Ca-ca-hue-tes. Como un mono de circo. Hay gente que se aprende muy bien la lección de lo que otros le contaron que debía de ser la vida. Otros, sin embrago, decidimos averiguarlo por nuestra cuenta. Aunque esto es una interpretación y supongo que en verdad todos fluctuamos entre ambos estados sin siquiera enterarnos. Pero gente como La Gilipollas te recuerda por qué elegiste tu bando a pesar de que probablemente sea el camino menos fácil en la práctica.

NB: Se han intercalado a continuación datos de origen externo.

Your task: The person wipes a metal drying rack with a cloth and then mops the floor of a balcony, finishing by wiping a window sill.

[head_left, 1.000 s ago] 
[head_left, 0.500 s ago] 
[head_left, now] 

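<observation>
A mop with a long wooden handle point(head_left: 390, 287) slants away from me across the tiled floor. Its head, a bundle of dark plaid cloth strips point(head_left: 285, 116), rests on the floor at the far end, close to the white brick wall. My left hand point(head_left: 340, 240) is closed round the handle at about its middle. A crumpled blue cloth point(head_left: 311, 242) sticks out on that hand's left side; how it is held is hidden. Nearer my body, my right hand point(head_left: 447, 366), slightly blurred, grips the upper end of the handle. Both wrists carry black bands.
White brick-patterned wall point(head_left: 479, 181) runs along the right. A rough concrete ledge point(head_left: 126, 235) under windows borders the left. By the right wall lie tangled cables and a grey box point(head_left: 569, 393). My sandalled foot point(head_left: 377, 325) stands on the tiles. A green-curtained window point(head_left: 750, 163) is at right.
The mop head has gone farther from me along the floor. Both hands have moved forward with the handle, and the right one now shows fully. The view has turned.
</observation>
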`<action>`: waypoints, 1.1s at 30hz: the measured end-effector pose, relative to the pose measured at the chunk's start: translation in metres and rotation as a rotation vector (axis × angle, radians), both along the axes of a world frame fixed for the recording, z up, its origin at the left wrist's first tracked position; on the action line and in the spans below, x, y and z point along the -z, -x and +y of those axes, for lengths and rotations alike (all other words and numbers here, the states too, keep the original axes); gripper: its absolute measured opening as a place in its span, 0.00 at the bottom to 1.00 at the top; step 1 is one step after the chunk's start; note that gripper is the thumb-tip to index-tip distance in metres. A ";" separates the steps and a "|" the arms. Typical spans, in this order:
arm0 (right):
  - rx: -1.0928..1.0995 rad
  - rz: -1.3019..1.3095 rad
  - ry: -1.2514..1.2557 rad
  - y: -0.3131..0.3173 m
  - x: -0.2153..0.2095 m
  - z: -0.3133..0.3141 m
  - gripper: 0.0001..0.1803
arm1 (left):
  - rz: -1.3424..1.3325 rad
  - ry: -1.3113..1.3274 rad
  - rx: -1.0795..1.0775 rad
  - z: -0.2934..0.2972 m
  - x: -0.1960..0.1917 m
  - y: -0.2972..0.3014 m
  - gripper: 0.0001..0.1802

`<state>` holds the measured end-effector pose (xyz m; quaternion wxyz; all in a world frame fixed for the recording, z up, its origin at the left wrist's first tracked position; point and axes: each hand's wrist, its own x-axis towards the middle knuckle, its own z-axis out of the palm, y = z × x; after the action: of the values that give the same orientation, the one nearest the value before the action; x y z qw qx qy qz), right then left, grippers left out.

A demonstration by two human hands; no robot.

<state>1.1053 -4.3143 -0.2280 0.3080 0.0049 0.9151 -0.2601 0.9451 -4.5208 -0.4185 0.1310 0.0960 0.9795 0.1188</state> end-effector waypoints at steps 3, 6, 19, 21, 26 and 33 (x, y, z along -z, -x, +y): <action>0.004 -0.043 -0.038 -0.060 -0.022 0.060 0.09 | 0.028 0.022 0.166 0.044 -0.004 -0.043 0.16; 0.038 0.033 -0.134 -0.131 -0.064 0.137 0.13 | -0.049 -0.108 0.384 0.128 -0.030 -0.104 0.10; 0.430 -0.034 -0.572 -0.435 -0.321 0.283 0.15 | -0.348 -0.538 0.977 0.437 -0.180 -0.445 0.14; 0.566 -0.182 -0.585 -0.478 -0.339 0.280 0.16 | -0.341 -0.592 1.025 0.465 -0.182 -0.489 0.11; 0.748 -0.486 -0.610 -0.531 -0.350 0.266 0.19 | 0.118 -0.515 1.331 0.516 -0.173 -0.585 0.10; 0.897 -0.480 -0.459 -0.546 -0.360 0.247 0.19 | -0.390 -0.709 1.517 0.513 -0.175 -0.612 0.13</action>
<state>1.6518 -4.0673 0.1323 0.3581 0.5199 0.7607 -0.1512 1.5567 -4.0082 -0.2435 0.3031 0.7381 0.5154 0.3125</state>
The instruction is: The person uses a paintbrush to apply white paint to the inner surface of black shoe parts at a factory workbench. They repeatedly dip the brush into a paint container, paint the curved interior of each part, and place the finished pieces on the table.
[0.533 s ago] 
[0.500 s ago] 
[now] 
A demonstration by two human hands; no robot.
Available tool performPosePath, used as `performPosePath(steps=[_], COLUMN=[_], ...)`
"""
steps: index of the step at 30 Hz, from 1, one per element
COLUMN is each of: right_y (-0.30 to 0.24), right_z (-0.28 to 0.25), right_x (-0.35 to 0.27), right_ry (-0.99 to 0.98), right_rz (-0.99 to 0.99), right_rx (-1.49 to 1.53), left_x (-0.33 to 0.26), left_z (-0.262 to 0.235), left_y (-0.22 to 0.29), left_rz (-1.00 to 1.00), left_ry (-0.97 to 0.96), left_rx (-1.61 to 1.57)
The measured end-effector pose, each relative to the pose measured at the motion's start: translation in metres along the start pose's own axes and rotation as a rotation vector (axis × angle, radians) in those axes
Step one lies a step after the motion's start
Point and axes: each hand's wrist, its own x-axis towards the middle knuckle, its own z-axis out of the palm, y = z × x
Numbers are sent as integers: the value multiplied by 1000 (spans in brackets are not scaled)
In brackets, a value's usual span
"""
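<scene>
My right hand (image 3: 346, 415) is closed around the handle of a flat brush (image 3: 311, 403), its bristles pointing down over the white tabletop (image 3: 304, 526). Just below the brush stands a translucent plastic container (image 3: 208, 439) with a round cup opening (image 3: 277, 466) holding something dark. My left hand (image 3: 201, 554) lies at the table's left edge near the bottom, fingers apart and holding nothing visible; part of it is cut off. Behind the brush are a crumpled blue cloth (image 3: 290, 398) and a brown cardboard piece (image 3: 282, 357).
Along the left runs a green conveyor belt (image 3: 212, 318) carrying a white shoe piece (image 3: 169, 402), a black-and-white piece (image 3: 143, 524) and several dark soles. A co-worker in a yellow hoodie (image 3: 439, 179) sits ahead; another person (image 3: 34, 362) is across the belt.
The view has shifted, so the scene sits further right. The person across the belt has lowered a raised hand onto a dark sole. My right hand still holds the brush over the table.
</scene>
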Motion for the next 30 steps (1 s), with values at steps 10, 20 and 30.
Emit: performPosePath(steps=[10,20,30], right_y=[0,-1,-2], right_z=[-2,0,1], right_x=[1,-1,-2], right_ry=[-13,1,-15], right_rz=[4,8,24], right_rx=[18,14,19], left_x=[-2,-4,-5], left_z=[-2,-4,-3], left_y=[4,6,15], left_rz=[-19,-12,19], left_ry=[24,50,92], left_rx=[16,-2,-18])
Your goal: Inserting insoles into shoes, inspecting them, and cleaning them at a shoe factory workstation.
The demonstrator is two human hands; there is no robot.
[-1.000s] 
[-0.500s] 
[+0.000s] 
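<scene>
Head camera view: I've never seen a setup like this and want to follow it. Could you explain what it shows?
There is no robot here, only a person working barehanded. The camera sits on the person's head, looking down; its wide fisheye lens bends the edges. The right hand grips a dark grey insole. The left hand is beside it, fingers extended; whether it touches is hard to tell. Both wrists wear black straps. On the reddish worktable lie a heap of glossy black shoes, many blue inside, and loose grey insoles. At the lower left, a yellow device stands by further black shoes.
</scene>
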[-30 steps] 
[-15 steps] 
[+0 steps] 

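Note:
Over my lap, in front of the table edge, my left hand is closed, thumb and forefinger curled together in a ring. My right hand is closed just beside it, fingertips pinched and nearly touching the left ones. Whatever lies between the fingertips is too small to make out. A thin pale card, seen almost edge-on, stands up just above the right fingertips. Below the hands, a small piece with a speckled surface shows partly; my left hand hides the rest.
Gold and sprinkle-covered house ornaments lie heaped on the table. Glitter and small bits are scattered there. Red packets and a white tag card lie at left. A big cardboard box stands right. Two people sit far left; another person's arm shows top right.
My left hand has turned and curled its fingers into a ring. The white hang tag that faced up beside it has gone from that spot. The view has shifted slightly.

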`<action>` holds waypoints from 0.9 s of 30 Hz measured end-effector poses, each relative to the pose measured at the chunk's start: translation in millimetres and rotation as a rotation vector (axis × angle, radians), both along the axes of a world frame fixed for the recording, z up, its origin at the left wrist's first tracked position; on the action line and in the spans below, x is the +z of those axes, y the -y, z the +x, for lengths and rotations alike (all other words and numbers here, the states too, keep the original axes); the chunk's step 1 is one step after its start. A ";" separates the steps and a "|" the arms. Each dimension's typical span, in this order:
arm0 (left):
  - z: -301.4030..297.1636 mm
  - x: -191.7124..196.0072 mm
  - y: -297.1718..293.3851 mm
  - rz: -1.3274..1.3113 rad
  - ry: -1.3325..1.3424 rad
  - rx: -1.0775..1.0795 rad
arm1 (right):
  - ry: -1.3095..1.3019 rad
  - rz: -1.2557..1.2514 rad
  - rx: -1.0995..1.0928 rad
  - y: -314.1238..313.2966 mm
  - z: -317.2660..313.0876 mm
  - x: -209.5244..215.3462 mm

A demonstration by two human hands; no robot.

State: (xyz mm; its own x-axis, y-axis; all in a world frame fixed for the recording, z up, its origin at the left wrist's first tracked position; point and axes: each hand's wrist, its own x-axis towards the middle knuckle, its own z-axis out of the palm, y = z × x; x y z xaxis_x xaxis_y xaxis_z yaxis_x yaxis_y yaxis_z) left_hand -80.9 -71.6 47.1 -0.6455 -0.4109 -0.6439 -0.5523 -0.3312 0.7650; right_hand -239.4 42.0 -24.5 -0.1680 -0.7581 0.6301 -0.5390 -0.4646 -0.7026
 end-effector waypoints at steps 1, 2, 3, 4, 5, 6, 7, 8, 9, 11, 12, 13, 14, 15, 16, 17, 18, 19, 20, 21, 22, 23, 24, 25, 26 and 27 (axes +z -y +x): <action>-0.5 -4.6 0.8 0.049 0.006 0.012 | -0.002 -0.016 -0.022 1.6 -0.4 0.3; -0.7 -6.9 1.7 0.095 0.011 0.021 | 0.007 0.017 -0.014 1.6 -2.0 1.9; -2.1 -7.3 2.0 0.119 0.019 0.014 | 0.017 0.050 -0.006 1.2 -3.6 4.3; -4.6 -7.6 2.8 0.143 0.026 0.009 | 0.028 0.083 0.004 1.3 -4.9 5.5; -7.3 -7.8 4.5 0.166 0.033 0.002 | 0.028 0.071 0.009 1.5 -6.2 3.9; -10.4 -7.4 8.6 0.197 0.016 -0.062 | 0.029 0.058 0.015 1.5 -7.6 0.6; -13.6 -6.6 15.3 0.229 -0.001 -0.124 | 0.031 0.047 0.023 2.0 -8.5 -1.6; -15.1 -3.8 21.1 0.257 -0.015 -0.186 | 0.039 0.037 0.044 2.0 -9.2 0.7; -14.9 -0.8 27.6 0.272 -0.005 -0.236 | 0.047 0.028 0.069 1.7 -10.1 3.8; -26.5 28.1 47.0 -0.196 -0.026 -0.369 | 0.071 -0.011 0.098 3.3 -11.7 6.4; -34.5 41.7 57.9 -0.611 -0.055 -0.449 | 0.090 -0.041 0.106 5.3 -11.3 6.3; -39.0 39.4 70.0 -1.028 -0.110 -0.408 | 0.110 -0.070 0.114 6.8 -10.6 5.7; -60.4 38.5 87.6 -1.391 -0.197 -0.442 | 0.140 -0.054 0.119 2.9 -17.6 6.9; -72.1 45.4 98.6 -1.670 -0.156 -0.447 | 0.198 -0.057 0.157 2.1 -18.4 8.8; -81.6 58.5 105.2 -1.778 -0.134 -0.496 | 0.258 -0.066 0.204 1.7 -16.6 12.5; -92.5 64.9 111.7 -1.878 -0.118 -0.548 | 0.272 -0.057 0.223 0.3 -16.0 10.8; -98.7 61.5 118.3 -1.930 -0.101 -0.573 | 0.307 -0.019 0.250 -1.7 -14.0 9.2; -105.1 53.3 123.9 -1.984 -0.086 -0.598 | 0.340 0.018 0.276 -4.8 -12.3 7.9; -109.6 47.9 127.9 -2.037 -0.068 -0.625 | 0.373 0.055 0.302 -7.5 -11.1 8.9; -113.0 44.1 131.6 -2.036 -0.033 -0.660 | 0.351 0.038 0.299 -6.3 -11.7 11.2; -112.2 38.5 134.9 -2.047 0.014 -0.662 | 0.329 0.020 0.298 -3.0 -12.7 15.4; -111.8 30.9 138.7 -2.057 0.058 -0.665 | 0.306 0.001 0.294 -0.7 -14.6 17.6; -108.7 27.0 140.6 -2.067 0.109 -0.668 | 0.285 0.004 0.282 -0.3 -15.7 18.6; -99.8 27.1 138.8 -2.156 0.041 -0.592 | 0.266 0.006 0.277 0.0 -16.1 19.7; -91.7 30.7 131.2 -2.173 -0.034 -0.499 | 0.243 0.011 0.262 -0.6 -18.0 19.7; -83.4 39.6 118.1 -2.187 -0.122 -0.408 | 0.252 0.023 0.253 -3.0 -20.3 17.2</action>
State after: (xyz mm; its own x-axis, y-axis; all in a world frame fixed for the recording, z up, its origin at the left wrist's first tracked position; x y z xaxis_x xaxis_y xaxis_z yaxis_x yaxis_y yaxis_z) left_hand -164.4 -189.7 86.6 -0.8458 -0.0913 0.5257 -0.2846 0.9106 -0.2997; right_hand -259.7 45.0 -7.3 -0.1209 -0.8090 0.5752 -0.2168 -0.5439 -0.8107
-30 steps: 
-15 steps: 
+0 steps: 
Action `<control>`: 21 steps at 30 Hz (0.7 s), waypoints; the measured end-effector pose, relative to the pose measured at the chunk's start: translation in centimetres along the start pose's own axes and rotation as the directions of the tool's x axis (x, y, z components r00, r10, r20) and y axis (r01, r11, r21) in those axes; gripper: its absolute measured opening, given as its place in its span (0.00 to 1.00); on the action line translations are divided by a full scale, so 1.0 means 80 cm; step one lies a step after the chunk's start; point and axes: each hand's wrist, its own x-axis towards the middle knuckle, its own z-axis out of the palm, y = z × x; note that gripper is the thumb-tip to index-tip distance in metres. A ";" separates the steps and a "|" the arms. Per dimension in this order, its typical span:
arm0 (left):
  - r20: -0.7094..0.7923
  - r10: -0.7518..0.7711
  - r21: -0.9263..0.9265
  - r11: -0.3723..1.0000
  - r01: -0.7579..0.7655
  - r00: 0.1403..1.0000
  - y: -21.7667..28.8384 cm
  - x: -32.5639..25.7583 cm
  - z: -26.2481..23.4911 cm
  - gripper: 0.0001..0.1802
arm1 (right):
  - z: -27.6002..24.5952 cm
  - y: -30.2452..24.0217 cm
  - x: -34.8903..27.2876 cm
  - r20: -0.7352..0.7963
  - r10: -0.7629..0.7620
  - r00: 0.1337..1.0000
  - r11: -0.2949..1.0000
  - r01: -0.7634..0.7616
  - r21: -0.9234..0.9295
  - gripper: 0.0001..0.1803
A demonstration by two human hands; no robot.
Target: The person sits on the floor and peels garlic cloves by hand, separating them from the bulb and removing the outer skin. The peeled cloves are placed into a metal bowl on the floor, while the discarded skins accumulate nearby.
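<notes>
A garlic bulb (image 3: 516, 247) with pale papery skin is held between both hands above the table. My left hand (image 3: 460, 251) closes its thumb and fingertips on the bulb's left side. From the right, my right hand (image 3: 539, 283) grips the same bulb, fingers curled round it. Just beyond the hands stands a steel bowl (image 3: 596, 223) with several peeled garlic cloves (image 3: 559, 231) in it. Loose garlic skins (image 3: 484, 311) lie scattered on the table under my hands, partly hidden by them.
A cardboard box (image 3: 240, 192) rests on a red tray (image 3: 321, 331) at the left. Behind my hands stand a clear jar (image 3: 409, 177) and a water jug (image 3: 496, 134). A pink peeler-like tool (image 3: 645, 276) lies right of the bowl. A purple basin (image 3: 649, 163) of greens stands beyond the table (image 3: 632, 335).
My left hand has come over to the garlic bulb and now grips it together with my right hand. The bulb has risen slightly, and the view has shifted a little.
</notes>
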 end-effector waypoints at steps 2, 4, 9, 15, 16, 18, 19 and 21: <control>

Hace unos días me senté en una terraza con mi amigo P. a tomar una copa. Nos pusieron una cestita con cacahuetes. Como cuando te encuentras una moneda en la calle: es una tontería, pero te hace feliz.

No sé qué ha sido de La Gilipollas, ni me interesa, pero sé como son las cosas en aquella galaxia y probablemente siga teniendo un marido que la mantiene, hijos que van a una universidad privada, una casa grande en un barrio elegante, coches que denoten su estatus. Ojalá esto y todo lo demás la haga feliz, porque a mí los prejuicios me hacen pensar que la gente que hace las cosas porque hay que hacerlas -so pena de exclusión social- y que se atreve a hablar de la gente con términos como ca-ca-hue-tes, no sabe lo que quiere, no sabe quién es y no es feliz. El problema, desde mi perspectiva, no es no saberlo, es no habérselo preguntado nunca.

Lo que es yo... respuestas más bien pocas, pero de preguntas voy sobrada. Y a veces, no necesito más que un amigo, una buena conversación en una terraza y un cestita con cacahuetes para ser feliz.

Y por cierto, M. sí que se casó con aquel chico y tienen dos hijos sanos y sonrientes. Yo, por mi parte, no he cumplido con ninguno de los cánones que se me exigían en aquella galaxia -so pena de exclusión social-.

Quizás es por eso que, a veces, me basta una terraza, un buen amigo y unos cacahuetes para ser feliz, aunque sea por un rato.

Quién sabe, a lo mejor el secreto está en los cacahuetes. Ca-ca-hue-tes.